GIVEN DATA below:

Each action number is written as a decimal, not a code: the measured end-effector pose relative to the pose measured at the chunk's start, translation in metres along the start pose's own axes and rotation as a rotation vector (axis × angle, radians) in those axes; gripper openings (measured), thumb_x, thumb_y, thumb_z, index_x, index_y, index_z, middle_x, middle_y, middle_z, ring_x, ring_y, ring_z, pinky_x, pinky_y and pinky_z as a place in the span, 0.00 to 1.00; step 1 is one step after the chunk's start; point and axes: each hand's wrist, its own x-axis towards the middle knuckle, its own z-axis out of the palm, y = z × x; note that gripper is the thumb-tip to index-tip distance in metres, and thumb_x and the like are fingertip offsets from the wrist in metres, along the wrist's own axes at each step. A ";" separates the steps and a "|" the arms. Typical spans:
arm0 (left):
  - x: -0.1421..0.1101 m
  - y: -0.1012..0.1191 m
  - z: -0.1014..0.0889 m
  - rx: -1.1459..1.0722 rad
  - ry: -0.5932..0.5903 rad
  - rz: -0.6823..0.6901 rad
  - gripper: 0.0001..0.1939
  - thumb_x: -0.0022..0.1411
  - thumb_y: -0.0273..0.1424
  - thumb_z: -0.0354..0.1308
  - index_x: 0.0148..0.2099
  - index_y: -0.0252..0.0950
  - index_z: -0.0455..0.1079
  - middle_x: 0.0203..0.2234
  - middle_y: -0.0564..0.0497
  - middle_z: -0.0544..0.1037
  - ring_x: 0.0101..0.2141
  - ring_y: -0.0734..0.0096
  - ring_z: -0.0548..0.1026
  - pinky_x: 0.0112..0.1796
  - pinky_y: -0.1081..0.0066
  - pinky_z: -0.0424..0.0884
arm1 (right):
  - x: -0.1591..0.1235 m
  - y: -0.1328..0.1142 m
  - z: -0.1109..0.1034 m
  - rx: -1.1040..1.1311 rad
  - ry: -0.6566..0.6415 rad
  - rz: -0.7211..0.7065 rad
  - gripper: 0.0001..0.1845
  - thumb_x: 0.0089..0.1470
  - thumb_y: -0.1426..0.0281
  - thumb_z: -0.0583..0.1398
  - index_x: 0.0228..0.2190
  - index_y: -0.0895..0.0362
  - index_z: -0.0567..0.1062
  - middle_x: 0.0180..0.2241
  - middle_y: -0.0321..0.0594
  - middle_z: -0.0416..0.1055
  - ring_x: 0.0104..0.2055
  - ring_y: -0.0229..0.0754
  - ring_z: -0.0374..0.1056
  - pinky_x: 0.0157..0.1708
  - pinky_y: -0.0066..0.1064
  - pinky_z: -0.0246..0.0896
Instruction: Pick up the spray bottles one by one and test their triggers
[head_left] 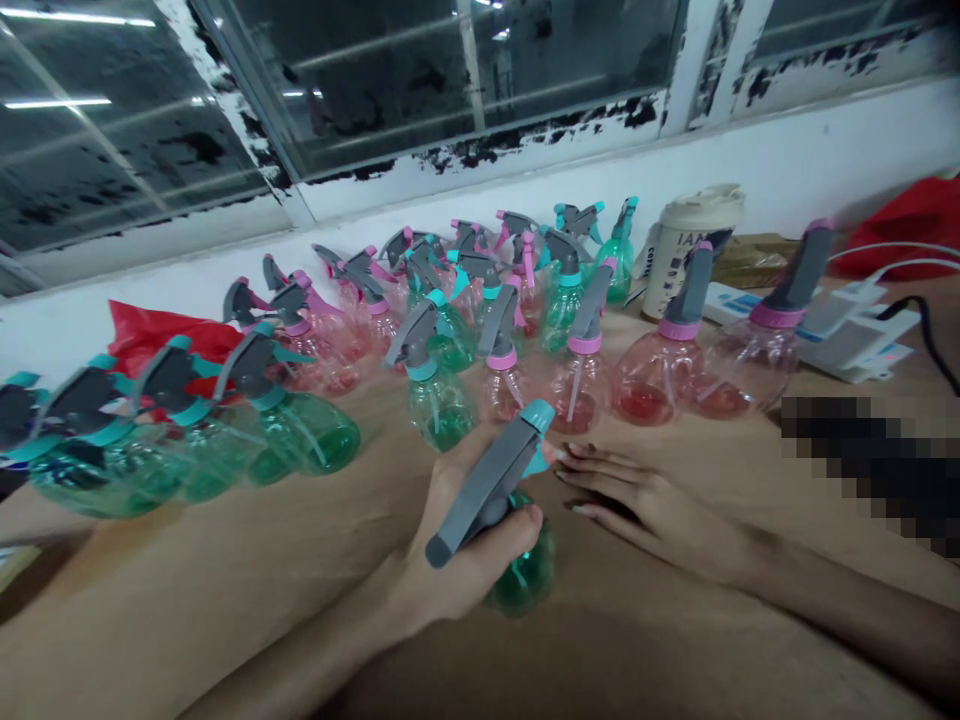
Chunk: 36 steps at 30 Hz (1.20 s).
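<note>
Head-camera view of a table (300,620) crowded with spray bottles. My left hand (469,550) is closed around a green spray bottle (529,570) at the middle of the near table, its grey and turquoise spray head (487,490) leaning toward the upper right. My right hand (645,495) lies just beside it, palm down and holding nothing, the fingers extended and slightly spread toward the nozzle; I cannot tell whether they touch it.

Directly beyond my hands, a front line of bottles blocks the way: one green bottle (442,415) just past my left hand, then four pink bottles (656,385) running to the right. Behind them stands a dense mixed cluster (454,335), pink and green, reaching back toward the wall (787,130) below the window (450,70). To the left, a row of green bottles (322,435) stands in front of a red bag (172,340). At the far right, a lidded paper cup (675,245) is partly hidden by a pink bottle's head, with white plugs (851,320) and a black cable (934,345) near the rightmost bottle.
</note>
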 end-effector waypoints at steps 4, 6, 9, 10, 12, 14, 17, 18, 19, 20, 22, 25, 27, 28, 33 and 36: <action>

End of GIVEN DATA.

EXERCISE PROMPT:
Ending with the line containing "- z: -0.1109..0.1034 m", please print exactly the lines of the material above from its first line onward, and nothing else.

OUTPUT OF THE EXERCISE:
Each action number is written as a decimal, not a code: the measured end-effector pose relative to the pose measured at the chunk's start, translation in metres along the start pose's own axes and rotation as a rotation vector (axis × angle, radians) in those axes; gripper openings (measured), thumb_x, thumb_y, thumb_z, index_x, index_y, index_z, middle_x, middle_y, middle_z, ring_x, ring_y, ring_z, pinky_x, pinky_y and pinky_z as a place in the span, 0.00 to 1.00; step 1 is one step after the chunk's start; point and axes: each hand's wrist, its own x-axis towards the middle knuckle, its own z-axis out of the palm, y = z × x; note that gripper is the thumb-tip to index-tip distance in metres, and thumb_x and the like are fingertip offsets from the wrist in metres, along the wrist's own axes at each step. A ";" separates the steps and a "|" the arms. Typical spans:
arm0 (left):
  - x: -0.1421..0.1101 m
  - y: -0.1012..0.1191 m
  - z: -0.1014..0.0889 m
  - rx: -1.1459..1.0722 rad
  - ry: -0.5932..0.5903 rad
  - rz: -0.6823..0.6901 rad
  - gripper: 0.0001..0.1939
  - thumb_x: -0.0022..0.1411
  - thumb_y: -0.0273..0.1424
  - thumb_z: -0.0354..0.1308
  - index_x: 0.0148..0.2099
  - index_y: -0.0252..0.0950
  - index_z: -0.0455..0.1079
  - middle_x: 0.0203..0.2234
  - middle_y: -0.0564..0.0497
  - middle_z: -0.0544..0.1037
  - ring_x: 0.0101..0.2141
  - ring_y: -0.0734..0.0096
  - ring_z: -0.0548..0.1026
  - pinky_x: 0.0112..0.1796
  - pinky_y: -0.1081..0.0066
  - pinky_z: -0.0424..0.0884
arm1 (right):
  - x: -0.1591..0.1235 m
  - y: -0.1328..0.1142 m
  - z: -0.1109..0.1034 m

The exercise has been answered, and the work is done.